Dr. Leon T. Davis of Walter Reed Army Medical Center has become the military's first doctor to stage a sit-down srike.
He told The Washington Post yesterday that he is refusing to practice anymore to protest what he and hundreds of fellow doctors consider breaches in their contracts with the military.
The 30-year-old radiologist further contended that his case is symbolic of a crisis in military medicine, with inadequate medical care for service people "and sometimes malpractice" the result.
A recent Pentagon report rejects that charge, but does not show that only 23 percent of the military's doctors "are likely to stay in the service until retirement."
Before staging his sit-down, Davis organized a protest group of 630 military doctors who have filed suit in U.S. District Court here in an attempt to redress their grievances about pay and promotions.
After his sit-down, Army superiors put Davis under house arrest at the Walter Reed Inn across Georgia Avenue from the hospital and recommended that he be court-martialed for failing to obey orders to continue practicing either in Korea or Walter Reed.
Maj. Gen. George I. Baker, commander of Walter Reed, yesterday declined, through a spokesman, to discuss the case. But his letter of Oct. 5 recommending that Davis be punished for failing to obey orders rather than be allowed to resign describes his position.
"This conduct constitutes a possible deliberate attempt to subvert the basis of obligated military service by officers of the Army Medical Department and the United States Army," Baker said of Davis. "The charges, if proven, demand that Capt. Davis be justly punished and that others be deterred from following his example."
Davis countered that he would have compromised his argument if he had continued to practice after asserting that the Army contract with him was null and void because of the breaches.
The radiologist says that the Army has broken promises to provide him with modern medical equipment; pay him the military doctors' bonus of $9,000 a year after completing his residency; allow him to attend medical meetings and take 30 days a year vacation.
Davis obligated himself to serve as a military doctor for two years in exchange for the Army's paying for part of his medical school education under a program called the Health Professions Scholarship Program.
The promises he alleges were broken were made when he signed up, Davis said.
Through bureaucratic mixup, according to Davis and his lawyer, Stephen D. Keeffe, about 7,000 doctors who came into the military under that scholarship program will not get the $9,000 annual bonus they were promised. Physicians who joined the service via other routes will get the extra money, they said.
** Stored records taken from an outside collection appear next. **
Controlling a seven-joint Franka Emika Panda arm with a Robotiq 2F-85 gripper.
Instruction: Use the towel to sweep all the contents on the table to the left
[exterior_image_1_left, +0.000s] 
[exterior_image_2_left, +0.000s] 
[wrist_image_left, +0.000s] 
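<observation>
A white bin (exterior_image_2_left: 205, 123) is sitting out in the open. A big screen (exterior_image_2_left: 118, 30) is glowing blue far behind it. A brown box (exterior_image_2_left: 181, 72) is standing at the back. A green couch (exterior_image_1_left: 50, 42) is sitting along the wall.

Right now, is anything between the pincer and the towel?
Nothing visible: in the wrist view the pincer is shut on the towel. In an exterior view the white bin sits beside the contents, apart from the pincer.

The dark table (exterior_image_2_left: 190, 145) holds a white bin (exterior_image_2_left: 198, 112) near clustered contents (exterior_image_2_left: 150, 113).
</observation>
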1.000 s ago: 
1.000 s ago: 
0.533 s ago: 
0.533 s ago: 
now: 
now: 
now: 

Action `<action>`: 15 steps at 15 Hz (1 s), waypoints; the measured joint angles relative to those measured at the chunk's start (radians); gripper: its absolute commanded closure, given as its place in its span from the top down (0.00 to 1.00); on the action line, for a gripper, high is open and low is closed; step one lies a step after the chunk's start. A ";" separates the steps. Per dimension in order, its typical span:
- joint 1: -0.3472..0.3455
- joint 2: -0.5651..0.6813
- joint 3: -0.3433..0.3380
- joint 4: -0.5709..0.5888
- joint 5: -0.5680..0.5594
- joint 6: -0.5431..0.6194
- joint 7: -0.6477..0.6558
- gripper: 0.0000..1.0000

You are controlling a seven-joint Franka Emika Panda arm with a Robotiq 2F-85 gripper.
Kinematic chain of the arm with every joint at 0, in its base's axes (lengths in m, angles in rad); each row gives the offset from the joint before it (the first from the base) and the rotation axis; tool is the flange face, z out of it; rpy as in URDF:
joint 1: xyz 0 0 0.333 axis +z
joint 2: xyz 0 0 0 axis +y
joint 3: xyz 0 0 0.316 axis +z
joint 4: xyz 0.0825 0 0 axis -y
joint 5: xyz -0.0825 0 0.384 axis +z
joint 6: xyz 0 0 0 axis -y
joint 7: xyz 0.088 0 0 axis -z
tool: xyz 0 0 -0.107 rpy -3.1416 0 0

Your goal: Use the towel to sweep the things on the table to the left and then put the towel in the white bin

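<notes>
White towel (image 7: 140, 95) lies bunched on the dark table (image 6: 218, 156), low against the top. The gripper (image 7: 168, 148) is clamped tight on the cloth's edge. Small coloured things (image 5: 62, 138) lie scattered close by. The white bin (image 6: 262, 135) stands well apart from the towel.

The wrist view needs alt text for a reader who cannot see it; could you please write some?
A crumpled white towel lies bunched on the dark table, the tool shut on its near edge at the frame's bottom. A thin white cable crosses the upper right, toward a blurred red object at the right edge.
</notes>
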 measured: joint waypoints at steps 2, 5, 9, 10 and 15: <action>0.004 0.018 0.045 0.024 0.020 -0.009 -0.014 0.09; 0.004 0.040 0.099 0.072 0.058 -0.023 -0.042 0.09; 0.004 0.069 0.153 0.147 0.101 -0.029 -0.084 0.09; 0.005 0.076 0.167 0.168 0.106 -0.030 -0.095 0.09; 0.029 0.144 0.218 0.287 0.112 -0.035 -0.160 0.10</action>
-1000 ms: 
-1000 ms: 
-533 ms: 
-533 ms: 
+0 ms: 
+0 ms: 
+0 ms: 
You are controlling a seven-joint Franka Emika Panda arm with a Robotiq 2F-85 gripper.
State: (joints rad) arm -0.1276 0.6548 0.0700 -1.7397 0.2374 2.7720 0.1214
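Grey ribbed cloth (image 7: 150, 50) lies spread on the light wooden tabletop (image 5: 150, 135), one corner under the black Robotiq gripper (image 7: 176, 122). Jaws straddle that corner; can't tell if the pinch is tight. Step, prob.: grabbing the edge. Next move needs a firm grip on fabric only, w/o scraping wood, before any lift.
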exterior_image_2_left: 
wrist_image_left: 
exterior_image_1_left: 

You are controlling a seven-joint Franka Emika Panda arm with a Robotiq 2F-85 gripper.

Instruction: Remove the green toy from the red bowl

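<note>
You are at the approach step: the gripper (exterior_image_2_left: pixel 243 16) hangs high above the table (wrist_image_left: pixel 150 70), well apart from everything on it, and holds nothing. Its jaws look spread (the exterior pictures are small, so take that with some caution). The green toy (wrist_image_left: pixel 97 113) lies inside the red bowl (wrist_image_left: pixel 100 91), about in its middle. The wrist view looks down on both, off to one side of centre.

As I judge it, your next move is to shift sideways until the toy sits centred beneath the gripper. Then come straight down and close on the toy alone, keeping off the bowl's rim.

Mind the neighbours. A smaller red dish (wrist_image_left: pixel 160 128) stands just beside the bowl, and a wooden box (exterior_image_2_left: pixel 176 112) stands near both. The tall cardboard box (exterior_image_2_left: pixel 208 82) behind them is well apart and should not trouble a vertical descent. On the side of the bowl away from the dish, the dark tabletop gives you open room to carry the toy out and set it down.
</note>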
Keeffe has filed two separate class-action suits against the government on behalf of military doctors. The suits demand that the doctors be given the bonuses and promotions they were promised. No trial dates have been set.
Davis and Keeffe contended that there is a dangerous disillusionment spreading through the military medical corps, impelling doctors to quit in droves. This is leaving the military so short of physicians that service people do not get adequate medical care, they said.
"In some cases," said Davis, "the shortage is so severe that the result is malpractice."
Rep. Robin Beard (R-Tenn.), ranking minority member of a House Armed Services subcommittee investigating medical care in the military, said yesterday that the Davis sit-down and the doctors' suits "are symbolic of a growing sickness in military health care."
All told, there are 10,769 doctors in the military, counting interns and those completing residency requirements. The Health Professions Scholarship Program, now under challenge in the courts, is the military's main incentive program for attracting young doctors.
Davis said he joined because he was willing to exchange the higher salary he could make on the outside for the opportunity to use the latest equipment in military hospitals, where there would be a wide range of patients.
To his astonishment, said Davis, he discovered in reporting to Walter Reed that this most prestigious of military hospitals had such outdated diagnostic radiological equipment that patients often had to be examined again and again because of mechanical failures.
Doctors at military hospitals outside of Washington, Davis said, have complained to him that shortages of personnel and modern equipment are often "horrendous."
In a recent report prepared for the assistant secretary of defense for health affairs, the Pentagon said that "over 70 percent" of 3,000 military physicians who responded to a survey "believe that the quality of military medicine is equal to or better than the civilian sector."